▶ Instructions for the task
Output the full listing again without altering anything.

*** Block opens ***

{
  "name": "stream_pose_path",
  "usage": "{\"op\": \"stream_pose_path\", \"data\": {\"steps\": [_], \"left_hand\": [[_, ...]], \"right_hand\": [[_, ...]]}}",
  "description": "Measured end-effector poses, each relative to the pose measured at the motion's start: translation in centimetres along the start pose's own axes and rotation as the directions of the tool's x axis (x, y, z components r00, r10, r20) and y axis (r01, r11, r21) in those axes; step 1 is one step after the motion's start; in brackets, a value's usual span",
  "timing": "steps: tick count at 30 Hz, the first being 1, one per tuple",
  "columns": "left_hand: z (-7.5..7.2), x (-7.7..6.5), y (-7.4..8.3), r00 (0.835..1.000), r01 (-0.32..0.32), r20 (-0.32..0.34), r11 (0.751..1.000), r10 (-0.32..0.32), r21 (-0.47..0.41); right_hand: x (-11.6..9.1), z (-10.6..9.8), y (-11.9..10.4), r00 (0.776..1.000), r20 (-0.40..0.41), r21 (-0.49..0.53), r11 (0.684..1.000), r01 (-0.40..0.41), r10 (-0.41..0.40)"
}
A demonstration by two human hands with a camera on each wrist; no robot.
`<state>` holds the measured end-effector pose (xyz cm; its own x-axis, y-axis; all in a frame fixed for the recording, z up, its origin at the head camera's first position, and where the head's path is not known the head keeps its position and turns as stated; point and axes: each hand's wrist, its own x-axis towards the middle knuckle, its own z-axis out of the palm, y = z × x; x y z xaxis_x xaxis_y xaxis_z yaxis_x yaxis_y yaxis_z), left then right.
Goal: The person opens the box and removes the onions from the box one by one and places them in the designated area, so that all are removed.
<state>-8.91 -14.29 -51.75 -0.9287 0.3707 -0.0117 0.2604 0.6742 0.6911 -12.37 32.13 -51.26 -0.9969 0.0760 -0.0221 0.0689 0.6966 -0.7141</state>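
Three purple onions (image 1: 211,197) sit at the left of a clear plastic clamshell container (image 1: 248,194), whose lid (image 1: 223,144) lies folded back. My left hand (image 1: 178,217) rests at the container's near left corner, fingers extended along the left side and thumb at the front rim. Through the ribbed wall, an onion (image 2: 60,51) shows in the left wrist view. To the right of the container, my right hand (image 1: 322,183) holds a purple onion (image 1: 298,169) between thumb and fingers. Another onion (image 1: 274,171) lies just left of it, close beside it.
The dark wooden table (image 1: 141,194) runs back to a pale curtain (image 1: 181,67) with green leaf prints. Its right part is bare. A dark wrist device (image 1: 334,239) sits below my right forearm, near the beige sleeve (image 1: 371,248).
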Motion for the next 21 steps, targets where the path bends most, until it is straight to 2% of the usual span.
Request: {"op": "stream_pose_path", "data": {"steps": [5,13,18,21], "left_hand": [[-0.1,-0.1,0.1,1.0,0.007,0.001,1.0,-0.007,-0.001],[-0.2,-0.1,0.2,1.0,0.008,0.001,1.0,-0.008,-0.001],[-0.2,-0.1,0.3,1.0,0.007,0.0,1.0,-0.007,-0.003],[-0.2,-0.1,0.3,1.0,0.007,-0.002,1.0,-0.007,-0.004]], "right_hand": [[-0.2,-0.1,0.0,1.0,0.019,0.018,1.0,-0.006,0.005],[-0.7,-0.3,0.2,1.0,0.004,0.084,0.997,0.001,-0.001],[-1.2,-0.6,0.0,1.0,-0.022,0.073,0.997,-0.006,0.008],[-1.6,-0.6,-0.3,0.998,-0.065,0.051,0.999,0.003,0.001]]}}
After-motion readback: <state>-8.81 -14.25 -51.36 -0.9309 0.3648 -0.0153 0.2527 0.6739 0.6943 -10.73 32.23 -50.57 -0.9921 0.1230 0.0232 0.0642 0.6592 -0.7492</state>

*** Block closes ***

▶ Response area
{
  "name": "stream_pose_path",
  "usage": "{\"op\": \"stream_pose_path\", \"data\": {\"steps\": [_], \"left_hand\": [[_, ...]], \"right_hand\": [[_, ...]]}}",
  "description": "Measured end-effector poses, each relative to the pose measured at the motion's start: translation in centimetres along the start pose's own axes and rotation as the directions of the tool's x axis (x, y, z components r00, r10, r20) and y axis (r01, r11, r21) in those axes; step 1 is one step after the motion's start; in brackets, a value's usual span",
  "timing": "steps: tick count at 30 Hz, the first being 1, one per tuple",
  "columns": "left_hand: z (-7.5..7.2), x (-7.7..6.5), y (-7.4..8.3), r00 (0.835..1.000), r01 (-0.32..0.32), r20 (-0.32..0.34), r11 (0.751..1.000), r10 (-0.32..0.32), r21 (-0.47..0.41); right_hand: x (-11.6..9.1), z (-10.6..9.8), y (-11.9..10.4), r00 (0.776..1.000), r20 (-0.40..0.41), r21 (-0.49..0.53), r11 (0.684..1.000), r01 (-0.40..0.41), r10 (-0.41..0.40)"
}
A demonstration by two human hands with a camera on each wrist; no robot.
`<state>` holds the measured end-effector pose (xyz cm; its own x-axis, y-axis; all in a frame fixed for the recording, z up, its origin at the head camera's first position, and where the head's path is not known the head keeps its position and turns as stated; point and axes: each hand's wrist, its own x-axis towards the middle knuckle, its own z-axis out of the palm, y = z × x; x y z xaxis_x xaxis_y xaxis_z yaxis_x yaxis_y yaxis_z), left then right.
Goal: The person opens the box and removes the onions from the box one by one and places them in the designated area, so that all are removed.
<state>-8.91 -14.29 -51.75 -0.9287 0.3707 -0.0117 0.2604 0.6742 0.6911 -12.37 32.13 -51.26 -0.9969 0.0760 -0.0221 0.0689 0.6966 -0.7141</state>
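Three purple onions (image 1: 211,197) sit at the left of a clear plastic clamshell container (image 1: 248,194), whose lid (image 1: 223,144) lies folded back. My left hand (image 1: 178,217) rests at the container's near left corner, fingers extended along the left side and thumb at the front rim. Through the ribbed wall, an onion (image 2: 60,51) shows in the left wrist view. To the right of the container, my right hand (image 1: 322,183) holds a purple onion (image 1: 298,169) between thumb and fingers. Another onion (image 1: 274,171) lies just left of it, close beside it.
The dark wooden table (image 1: 141,194) runs back to a pale curtain (image 1: 181,67) with green leaf prints. Its right part is bare. A dark wrist device (image 1: 334,239) sits below my right forearm, near the beige sleeve (image 1: 371,248).
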Motion for the next 21 steps, targets where the path bends most, until it is straight to 2% of the usual span.
Request: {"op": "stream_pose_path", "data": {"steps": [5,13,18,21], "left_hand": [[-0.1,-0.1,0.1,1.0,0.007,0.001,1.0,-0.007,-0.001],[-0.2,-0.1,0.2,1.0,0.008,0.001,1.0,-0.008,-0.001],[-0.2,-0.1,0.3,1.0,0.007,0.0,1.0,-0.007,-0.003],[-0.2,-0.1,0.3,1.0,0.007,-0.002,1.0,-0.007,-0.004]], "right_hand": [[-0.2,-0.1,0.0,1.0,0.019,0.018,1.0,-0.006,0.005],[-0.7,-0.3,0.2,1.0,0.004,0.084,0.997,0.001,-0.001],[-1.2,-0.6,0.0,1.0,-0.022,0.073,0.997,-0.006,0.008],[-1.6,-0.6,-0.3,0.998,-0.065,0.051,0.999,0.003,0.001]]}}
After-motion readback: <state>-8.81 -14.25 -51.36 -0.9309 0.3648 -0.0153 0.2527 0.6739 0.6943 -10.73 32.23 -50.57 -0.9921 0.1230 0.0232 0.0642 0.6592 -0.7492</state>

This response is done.